_What to produce_
In your reply, reproduce the lines from the first one below to the line containing "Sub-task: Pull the", inclusive, exactly as they stand.

*** The data

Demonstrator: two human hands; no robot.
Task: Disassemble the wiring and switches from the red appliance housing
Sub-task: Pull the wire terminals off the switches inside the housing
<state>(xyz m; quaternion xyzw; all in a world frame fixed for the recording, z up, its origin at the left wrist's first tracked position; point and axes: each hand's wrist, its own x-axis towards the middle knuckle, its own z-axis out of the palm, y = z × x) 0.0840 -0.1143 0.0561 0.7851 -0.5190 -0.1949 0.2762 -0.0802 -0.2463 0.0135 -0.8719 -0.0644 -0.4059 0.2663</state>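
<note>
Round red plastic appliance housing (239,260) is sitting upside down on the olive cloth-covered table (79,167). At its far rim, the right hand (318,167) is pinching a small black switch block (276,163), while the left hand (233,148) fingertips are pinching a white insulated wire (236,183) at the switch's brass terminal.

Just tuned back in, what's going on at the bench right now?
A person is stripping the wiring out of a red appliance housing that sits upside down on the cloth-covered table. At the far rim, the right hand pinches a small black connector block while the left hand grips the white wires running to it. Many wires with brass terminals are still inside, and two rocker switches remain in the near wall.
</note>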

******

_Response area_
Demonstrator: two human hands; no robot.
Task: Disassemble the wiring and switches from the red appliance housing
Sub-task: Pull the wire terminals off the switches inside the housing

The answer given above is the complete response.